_EXERCISE:_
Your reply is to be the lines below, exactly as written, with images omitted.

_DATA SECTION:_
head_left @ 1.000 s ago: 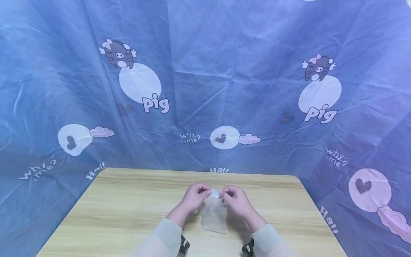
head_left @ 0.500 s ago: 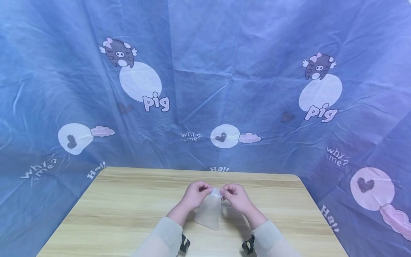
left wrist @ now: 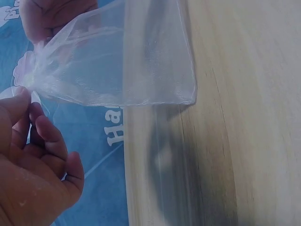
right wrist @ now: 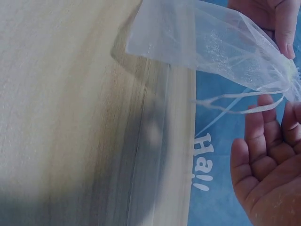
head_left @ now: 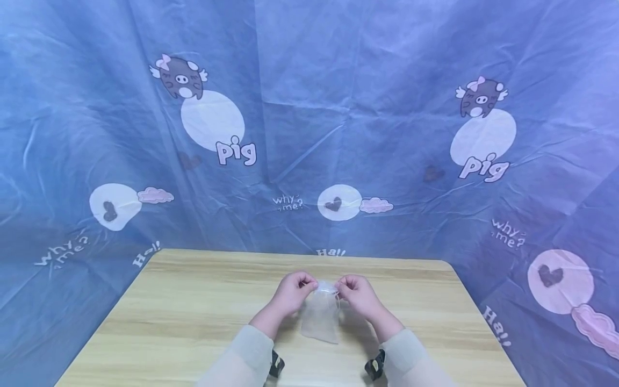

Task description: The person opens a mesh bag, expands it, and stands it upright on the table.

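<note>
A sheer white organza drawstring pouch [head_left: 321, 320] hangs between my two hands over the table, its mouth gathered into a ruffle. At the left side of the neck, my left hand [head_left: 292, 294] pinches between thumb and forefinger. Opposite it, my right hand [head_left: 357, 294] pinches the neck's right side. In the right wrist view a white drawstring loop [right wrist: 244, 109] dangles by the right hand's fingers. The left wrist view shows the pouch's body [left wrist: 141, 61] flat and see-through, narrowing toward the pinched neck.
Beneath the hands lies a light wood-grain table [head_left: 193, 312]. A blue printed cloth [head_left: 309, 134] stands behind it and along both sides. Black straps [head_left: 374, 364] with small devices sit at the cuffs.
The pouch's lower end swung left, then came back toward the middle. Both hands stay at its neck, with the right hand now slightly farther from the left than half a second ago.
</note>
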Tool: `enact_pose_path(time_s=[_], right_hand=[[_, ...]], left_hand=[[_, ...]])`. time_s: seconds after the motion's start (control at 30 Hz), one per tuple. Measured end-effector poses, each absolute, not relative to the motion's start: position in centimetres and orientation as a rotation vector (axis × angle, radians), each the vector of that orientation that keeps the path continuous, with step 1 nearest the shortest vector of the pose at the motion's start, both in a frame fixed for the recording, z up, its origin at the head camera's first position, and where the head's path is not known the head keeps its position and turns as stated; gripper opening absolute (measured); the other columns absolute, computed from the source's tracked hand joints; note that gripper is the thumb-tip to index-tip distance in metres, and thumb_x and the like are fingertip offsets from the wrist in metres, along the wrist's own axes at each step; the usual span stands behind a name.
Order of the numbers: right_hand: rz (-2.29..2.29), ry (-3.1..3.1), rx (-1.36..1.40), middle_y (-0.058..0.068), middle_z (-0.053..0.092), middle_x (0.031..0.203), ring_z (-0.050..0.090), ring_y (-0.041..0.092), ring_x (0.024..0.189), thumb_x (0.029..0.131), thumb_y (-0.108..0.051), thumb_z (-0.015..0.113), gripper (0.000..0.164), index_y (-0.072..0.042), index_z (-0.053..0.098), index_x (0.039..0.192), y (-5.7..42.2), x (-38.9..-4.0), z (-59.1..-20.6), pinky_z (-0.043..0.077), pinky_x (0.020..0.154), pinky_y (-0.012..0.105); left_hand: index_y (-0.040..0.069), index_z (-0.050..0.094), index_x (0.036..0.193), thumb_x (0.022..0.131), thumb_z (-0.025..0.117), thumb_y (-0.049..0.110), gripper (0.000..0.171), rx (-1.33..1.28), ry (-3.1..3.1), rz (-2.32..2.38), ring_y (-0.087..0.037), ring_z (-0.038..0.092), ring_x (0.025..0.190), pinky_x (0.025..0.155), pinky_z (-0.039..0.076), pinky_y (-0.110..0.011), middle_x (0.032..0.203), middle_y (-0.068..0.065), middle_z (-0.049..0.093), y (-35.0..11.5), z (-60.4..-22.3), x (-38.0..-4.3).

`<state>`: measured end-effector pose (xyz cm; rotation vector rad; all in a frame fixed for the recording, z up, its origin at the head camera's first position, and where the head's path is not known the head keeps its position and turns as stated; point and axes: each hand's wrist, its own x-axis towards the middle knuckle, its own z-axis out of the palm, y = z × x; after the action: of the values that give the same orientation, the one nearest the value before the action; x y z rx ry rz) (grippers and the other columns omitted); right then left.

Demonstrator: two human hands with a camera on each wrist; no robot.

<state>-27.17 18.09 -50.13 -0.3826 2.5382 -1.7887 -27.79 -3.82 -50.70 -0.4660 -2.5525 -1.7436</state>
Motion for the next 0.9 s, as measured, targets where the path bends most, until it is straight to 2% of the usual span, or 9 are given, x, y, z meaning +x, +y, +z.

_ANSWER TO THIS TASK:_
head_left @ 1.000 s ago: 
head_left @ 0.500 s ago: 
left wrist @ now: 
right wrist @ now: 
head_left @ now: 

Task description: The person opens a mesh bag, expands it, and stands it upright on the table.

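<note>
A sheer white organza drawstring pouch [head_left: 321, 320] hangs between my two hands over the table, its mouth gathered into a ruffle. At the left side of the neck, my left hand [head_left: 292, 294] pinches between thumb and forefinger. Opposite it, my right hand [head_left: 357, 294] pinches the neck's right side. In the right wrist view a white drawstring loop [right wrist: 244, 109] dangles by the right hand's fingers. The left wrist view shows the pouch's body [left wrist: 141, 61] flat and see-through, narrowing toward the pinched neck.
Beneath the hands lies a light wood-grain table [head_left: 193, 312]. A blue printed cloth [head_left: 309, 134] stands behind it and along both sides. Black straps [head_left: 374, 364] with small devices sit at the cuffs.
The pouch's lower end swung left, then came back toward the middle. Both hands stay at its neck, with the right hand now slightly farther from the left than half a second ago.
</note>
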Tool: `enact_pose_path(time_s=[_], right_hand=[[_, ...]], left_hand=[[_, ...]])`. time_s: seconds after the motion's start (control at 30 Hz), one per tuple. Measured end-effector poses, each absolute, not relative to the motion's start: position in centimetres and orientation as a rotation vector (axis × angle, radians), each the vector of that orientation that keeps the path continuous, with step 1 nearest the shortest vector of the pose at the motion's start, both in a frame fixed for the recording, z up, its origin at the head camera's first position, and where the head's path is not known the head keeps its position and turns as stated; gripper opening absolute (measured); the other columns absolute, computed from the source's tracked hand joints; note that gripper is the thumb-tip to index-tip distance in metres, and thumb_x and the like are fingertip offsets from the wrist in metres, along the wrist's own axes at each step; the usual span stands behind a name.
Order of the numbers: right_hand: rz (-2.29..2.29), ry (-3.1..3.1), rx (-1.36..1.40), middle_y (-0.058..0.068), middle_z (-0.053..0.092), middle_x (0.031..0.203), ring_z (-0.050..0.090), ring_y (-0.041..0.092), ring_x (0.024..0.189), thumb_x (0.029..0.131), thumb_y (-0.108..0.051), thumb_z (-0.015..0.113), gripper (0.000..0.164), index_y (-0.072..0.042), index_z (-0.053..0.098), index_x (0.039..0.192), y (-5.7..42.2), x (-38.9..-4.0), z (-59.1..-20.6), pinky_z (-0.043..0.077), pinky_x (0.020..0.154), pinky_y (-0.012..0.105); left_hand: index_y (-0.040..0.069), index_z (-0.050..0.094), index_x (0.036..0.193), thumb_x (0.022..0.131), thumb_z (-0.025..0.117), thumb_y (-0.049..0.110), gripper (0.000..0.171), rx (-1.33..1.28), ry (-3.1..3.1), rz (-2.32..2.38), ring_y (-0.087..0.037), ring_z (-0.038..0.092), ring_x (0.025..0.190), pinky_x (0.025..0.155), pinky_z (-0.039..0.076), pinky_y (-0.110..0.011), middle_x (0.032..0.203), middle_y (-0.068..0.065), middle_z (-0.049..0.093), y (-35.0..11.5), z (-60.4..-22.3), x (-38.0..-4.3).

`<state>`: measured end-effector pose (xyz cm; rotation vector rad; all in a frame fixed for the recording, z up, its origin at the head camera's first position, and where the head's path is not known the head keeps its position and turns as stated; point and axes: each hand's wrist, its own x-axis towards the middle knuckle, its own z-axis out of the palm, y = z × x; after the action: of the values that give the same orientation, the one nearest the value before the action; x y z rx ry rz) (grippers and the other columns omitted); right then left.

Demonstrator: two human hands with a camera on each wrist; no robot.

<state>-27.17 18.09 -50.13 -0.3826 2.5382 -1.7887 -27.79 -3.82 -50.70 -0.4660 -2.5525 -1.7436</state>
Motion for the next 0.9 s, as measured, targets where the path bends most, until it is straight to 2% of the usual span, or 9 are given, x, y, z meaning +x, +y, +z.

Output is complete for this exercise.